Geez...this past month has been a rollercoaster of feeling good and feeling horrible, feeling hopeful and hopeless, feeling confident and feeling defeated. After being on a dose of 25 on my pain patch for about 2 weeks, I weaned down to 12.5. Unfortunately, my body didn't like this change very much. I was in a lot of pain and tried for several days to try and cope with it, thinking that I just needed a few days to adjust but after about a week, I had to go back up to 25. I felt very frustrated and defeated. I had felt so pretty proud of myself so far in this process so far and my original goal was to be off my October 1. When that didn't happen, I tried not to be too hard on myself and had gone to my back up plan of hopefully being off my November 1...which could still happen I guess. Over the weekend, I went back down to 12.5 and so far so good. I go back to my pain doctor tomorrow so I'll see what they think and say. After I am off the pain patch, I am also needing to wean to a different medicine for breakthrough pain. Not sure when that will happen. I think my body needs a few weeks of rest and routine, without changing anything or adding anything. My pain is relatively the same as it was when I was on the higher doses of the pain patch, and I do still have back pain. I'm still getting massages often so that helps some. I did recently get re-approved to long term disability and now I am officially on Medicare as my primary health insurance which will hopefully help financially with medical bills and expenses. I know that I am truly blessed to have so much financial assistance while I am disabled. I know that some people are not as lucky and struggle very much to pay bills and make ends meet. Vanderbilt has been very good to me.
Speaking of Vanderbilt, I have had multiple dreams lately about being back at work. I don't know if it is because recently, a lot of my friends have changed jobs and are no longer at Vanderbilt, so I am feeling a disconnect, even stronger than I did before, from my previous passion. I have this recurring dream that it is my first day back at work, everyone is happy to see me, and I enter a baby's room and it all comes back to me like riding a bicycle. In some of the dreams, things are just as they were when I left them, but in others, the whole hospital has changed. Not sure what God is trying to tell me or if its just all coincidence or that fact that I am always thinking about how much I miss work.

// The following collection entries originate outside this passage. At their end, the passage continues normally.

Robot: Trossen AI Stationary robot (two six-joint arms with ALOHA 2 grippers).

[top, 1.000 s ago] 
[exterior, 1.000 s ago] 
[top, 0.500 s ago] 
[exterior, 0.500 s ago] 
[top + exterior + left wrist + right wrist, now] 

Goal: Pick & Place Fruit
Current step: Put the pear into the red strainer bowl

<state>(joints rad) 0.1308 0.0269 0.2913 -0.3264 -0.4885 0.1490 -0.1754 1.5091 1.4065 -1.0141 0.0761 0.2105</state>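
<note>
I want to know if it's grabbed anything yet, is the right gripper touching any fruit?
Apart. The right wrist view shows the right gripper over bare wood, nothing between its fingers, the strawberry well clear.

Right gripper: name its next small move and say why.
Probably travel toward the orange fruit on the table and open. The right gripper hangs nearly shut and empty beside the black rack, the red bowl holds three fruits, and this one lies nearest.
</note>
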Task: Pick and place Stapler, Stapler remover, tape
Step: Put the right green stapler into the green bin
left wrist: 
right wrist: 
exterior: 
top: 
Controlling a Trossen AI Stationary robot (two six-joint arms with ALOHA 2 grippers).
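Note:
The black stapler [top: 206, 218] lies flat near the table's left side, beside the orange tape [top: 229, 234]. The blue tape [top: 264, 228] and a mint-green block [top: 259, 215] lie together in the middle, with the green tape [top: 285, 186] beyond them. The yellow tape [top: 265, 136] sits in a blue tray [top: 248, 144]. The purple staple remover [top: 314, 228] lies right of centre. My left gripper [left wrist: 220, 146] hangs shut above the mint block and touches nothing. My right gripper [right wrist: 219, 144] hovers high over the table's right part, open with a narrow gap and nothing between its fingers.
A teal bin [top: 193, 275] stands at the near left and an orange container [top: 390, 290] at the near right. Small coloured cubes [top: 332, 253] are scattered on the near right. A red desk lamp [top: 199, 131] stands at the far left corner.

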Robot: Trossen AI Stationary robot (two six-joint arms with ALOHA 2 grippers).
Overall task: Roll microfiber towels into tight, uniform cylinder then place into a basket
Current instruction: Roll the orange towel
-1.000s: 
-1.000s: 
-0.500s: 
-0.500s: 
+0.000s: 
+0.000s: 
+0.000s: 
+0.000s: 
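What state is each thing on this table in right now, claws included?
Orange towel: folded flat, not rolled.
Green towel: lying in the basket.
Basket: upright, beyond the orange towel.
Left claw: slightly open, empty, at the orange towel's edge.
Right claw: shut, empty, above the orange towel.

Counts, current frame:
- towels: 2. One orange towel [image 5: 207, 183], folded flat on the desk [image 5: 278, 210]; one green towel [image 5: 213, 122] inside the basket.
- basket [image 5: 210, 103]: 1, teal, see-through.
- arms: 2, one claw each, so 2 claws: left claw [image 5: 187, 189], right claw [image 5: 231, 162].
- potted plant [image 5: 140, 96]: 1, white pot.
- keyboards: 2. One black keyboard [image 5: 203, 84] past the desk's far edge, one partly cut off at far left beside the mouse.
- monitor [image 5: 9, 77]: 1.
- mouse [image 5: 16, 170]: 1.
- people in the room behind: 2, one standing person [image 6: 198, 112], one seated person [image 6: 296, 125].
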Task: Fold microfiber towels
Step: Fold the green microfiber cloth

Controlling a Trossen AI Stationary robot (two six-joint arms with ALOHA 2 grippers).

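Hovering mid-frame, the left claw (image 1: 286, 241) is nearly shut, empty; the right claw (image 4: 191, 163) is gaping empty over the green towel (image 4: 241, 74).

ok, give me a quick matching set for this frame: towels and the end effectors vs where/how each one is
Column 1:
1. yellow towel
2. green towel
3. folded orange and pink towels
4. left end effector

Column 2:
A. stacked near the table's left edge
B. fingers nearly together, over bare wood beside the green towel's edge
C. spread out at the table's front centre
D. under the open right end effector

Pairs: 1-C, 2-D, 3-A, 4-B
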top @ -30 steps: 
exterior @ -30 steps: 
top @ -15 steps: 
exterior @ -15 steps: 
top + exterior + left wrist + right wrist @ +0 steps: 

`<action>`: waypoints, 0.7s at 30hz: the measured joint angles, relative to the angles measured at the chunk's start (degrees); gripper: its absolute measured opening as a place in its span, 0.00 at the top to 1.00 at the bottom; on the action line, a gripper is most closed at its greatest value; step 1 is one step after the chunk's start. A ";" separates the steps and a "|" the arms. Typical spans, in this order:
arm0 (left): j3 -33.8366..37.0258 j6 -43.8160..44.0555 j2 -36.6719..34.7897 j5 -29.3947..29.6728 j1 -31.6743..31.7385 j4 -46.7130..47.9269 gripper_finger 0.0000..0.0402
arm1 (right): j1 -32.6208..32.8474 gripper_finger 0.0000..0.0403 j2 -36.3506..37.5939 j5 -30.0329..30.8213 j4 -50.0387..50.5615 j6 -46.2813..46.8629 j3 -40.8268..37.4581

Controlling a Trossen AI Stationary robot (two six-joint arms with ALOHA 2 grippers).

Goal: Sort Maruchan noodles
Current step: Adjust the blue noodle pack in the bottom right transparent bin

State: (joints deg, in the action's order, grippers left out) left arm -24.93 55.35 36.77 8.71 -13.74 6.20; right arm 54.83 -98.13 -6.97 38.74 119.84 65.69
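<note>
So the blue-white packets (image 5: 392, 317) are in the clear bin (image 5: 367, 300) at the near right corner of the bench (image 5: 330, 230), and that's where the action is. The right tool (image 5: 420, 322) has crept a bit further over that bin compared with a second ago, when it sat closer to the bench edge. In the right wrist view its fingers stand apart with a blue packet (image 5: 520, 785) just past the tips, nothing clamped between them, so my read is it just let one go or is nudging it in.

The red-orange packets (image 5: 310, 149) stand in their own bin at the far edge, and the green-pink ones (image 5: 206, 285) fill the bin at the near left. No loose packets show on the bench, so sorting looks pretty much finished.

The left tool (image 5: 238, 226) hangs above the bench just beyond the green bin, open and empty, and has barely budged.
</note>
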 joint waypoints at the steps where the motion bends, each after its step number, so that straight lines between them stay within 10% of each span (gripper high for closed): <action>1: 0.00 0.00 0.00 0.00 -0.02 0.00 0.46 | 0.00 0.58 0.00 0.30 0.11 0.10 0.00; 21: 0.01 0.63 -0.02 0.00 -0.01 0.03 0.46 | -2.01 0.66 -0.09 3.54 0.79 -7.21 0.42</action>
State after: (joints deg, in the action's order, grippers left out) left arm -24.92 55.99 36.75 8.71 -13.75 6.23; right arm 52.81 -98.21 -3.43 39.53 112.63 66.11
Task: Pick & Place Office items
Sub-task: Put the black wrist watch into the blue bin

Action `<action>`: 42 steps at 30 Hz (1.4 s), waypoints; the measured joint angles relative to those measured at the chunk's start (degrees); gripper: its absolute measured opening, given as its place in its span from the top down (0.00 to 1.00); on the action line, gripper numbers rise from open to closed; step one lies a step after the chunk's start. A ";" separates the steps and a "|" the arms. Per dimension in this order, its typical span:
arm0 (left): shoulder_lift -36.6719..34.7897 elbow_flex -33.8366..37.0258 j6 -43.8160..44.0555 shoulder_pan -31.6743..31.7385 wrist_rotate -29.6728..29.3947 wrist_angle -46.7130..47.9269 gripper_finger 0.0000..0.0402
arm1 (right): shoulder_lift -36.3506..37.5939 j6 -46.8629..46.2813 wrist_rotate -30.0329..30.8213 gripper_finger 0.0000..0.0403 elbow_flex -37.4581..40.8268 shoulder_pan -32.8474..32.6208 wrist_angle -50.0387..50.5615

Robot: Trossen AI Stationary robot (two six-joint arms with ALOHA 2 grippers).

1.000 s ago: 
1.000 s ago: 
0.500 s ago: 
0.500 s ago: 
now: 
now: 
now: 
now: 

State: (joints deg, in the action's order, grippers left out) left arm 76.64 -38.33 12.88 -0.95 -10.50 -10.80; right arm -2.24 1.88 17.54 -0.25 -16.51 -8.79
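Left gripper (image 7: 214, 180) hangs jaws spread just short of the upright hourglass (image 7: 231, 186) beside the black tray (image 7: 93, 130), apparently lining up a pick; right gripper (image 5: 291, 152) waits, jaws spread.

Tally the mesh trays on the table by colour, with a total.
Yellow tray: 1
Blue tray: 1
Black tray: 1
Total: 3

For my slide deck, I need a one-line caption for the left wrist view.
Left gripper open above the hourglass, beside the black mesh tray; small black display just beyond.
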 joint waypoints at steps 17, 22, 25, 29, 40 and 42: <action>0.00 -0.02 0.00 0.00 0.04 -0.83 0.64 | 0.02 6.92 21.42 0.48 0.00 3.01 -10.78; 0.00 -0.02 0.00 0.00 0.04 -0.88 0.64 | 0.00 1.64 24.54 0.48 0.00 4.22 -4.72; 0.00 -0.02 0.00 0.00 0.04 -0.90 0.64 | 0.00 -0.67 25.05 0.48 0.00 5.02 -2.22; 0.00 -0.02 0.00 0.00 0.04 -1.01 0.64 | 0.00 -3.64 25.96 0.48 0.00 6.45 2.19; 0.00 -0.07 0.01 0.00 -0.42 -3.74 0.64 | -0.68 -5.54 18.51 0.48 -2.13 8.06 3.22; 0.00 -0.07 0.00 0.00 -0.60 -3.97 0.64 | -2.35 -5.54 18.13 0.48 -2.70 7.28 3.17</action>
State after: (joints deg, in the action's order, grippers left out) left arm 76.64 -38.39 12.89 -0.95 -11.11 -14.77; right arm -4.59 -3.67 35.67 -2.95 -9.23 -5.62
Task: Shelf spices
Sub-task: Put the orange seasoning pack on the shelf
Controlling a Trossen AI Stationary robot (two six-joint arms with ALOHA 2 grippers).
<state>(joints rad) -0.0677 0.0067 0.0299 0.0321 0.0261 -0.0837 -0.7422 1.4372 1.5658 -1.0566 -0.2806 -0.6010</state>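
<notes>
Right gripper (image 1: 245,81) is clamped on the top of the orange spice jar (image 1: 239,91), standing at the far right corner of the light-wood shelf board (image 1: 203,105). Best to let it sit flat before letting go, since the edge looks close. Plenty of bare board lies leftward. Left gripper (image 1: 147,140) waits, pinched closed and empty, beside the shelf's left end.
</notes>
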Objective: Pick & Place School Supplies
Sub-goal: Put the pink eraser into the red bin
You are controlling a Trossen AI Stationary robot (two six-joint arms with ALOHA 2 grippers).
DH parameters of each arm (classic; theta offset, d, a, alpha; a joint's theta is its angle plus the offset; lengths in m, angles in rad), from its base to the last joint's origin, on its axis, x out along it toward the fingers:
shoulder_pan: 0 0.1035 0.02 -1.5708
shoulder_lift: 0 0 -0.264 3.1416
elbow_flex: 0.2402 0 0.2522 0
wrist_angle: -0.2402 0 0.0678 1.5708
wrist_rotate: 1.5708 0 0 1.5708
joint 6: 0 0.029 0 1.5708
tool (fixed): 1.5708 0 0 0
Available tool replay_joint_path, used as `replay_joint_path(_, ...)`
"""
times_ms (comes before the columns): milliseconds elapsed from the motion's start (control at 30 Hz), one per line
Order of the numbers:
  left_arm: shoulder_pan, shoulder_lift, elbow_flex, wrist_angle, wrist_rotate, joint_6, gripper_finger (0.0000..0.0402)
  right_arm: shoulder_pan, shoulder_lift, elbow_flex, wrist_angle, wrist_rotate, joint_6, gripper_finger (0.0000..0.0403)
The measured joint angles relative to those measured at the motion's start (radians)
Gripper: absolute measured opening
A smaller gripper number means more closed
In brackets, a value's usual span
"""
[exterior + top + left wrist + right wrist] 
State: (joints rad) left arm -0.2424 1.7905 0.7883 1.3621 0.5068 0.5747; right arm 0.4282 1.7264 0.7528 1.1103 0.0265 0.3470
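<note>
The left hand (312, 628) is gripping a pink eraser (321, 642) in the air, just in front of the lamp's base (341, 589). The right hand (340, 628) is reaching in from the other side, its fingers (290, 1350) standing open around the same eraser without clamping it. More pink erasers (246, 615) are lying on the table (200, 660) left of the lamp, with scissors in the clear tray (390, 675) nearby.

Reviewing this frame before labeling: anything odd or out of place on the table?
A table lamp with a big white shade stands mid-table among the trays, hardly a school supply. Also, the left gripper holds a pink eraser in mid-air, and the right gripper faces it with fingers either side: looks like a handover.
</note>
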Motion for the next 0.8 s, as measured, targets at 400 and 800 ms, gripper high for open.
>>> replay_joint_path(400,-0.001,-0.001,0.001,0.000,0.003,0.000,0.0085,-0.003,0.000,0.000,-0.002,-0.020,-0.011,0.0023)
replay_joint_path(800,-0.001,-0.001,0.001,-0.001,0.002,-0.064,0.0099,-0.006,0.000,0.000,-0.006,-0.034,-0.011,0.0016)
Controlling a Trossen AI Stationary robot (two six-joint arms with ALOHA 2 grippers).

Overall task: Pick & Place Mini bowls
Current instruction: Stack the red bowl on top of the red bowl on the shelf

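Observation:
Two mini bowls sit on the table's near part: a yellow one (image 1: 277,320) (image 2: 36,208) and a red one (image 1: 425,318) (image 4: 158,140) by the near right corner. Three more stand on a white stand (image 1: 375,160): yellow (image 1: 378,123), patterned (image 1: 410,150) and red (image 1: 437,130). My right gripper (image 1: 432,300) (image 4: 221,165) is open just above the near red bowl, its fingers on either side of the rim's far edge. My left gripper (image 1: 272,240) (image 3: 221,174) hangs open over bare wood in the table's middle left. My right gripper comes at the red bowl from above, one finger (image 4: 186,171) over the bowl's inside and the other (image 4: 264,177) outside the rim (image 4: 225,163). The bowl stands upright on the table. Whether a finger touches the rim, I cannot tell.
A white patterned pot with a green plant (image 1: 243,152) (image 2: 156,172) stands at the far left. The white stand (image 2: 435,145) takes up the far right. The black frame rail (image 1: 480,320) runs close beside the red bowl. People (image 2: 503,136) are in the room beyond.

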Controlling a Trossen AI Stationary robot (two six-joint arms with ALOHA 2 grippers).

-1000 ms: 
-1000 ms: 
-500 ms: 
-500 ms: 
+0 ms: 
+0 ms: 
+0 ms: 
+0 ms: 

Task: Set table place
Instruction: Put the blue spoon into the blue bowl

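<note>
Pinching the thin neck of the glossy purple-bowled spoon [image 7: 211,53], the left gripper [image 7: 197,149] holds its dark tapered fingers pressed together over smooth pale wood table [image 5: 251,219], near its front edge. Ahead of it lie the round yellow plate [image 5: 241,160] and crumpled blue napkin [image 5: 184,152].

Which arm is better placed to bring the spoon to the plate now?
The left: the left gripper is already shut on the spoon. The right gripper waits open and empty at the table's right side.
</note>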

Harrison is still working as hard as ever and is actually in Boston all this week for work. Not sure what I am going to do with myself for 4 days with him gone. This is actually the longest we have been apart since we've been married. We have been incredibly blessed to be able to be together so much. I'm blessed that he doesn't travel much for his job. Because he knew he would be gone all week, he took Friday off and we met my parents down at their lake property and took Reese to play. We took a nice boat ride, and drank wine while we watched the sunset from the dock. It was a great day and such a great blessing to spend such a gorgeous fall day with the people I love.
I'll try and update more later this week once I get a report from the doctor. Thanks for reading.